TASK TO COMPLETE:
The whole of the material needs to be repeated exactly, line for line.
+ + + +
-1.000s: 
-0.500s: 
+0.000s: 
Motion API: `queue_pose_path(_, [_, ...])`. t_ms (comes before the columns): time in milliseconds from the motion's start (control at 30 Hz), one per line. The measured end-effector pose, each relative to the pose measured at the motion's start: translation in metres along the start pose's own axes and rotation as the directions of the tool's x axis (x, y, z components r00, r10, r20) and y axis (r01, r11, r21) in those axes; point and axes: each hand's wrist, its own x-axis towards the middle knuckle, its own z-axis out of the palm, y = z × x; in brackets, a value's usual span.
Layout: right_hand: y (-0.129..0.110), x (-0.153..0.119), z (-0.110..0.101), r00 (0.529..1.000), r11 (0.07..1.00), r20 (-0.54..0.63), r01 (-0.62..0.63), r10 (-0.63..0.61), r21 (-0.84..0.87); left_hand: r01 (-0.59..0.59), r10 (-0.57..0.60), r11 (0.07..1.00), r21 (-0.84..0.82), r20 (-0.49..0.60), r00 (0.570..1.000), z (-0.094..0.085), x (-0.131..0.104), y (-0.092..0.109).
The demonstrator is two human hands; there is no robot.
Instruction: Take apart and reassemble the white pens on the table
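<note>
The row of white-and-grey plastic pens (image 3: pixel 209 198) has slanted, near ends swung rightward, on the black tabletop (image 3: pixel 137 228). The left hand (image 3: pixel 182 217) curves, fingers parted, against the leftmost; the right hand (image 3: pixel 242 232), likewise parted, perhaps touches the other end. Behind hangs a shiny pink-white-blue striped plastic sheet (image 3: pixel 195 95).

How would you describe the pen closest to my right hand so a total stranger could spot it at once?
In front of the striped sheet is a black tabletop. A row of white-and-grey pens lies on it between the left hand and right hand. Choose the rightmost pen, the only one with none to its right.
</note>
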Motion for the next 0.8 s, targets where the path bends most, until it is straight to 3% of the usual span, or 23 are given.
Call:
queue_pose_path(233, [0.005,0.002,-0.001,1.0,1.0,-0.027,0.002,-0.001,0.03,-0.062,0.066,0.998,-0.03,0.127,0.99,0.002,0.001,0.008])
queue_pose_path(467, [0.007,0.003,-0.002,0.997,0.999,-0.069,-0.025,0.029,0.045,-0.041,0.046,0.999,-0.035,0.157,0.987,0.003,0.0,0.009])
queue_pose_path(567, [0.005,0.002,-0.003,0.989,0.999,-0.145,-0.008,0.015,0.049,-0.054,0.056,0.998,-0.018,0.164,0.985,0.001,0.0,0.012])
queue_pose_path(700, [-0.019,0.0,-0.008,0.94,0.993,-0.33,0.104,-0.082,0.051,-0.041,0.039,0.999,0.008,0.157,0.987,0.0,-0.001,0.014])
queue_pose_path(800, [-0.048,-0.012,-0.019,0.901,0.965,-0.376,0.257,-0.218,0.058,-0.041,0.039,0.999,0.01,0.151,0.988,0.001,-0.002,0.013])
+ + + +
SOLUTION TO THIS TASK:
-1.000s: 
-0.500s: 
+0.000s: 
Motion API: `queue_pose_path(_, [_, ...])`. t_ms (comes before the columns): time in milliseconds from the motion's start (control at 30 Hz), one per line. The measured end-effector pose, each relative to the pose measured at the motion's start: translation in metres along the start pose's own axes and rotation as the directions of the tool's x axis (x, y, z components r00, r10, r20) and y axis (r01, r11, r21) in those axes; point and axes: each hand's wrist, its own x-axis towards the middle knuckle, its own z-axis out of the palm, y = z × x; in brackets, a value's usual span.
Layout: right_hand: y (-0.129..0.110), x (-0.153..0.119), z (-0.110..0.101), r00 (0.529..1.000), r11 (0.07..1.00), r20 (-0.54..0.63), r01 (-0.62..0.63), r10 (-0.63..0.61), r21 (-0.84..0.87); left_hand: r01 (-0.59..0.59), r10 (-0.57..0.60), r11 (0.07..1.00), r21 (-0.84..0.82), r20 (-0.49..0.60), r00 (0.570..1.000), z (-0.094..0.085), x (-0.131..0.104), y (-0.092..0.109).
The demonstrator is two human hands; there is no robot.
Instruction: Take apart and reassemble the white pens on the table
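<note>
The row of white-and-grey plastic pens (image 3: pixel 209 198) has slanted, near ends swung rightward, on the black tabletop (image 3: pixel 137 228). The left hand (image 3: pixel 182 217) curves, fingers parted, against the leftmost; the right hand (image 3: pixel 242 232), likewise parted, perhaps touches the other end. Behind hangs a shiny pink-white-blue striped plastic sheet (image 3: pixel 195 95).

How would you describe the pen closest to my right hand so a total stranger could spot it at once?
In front of the striped sheet is a black tabletop. A row of white-and-grey pens lies on it between the left hand and right hand. Choose the rightmost pen, the only one with none to its right.
</note>
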Motion for the next 0.8 s, targets where the path bends most, until it is straight to 3% of the usual span, or 23 are given.
Call:
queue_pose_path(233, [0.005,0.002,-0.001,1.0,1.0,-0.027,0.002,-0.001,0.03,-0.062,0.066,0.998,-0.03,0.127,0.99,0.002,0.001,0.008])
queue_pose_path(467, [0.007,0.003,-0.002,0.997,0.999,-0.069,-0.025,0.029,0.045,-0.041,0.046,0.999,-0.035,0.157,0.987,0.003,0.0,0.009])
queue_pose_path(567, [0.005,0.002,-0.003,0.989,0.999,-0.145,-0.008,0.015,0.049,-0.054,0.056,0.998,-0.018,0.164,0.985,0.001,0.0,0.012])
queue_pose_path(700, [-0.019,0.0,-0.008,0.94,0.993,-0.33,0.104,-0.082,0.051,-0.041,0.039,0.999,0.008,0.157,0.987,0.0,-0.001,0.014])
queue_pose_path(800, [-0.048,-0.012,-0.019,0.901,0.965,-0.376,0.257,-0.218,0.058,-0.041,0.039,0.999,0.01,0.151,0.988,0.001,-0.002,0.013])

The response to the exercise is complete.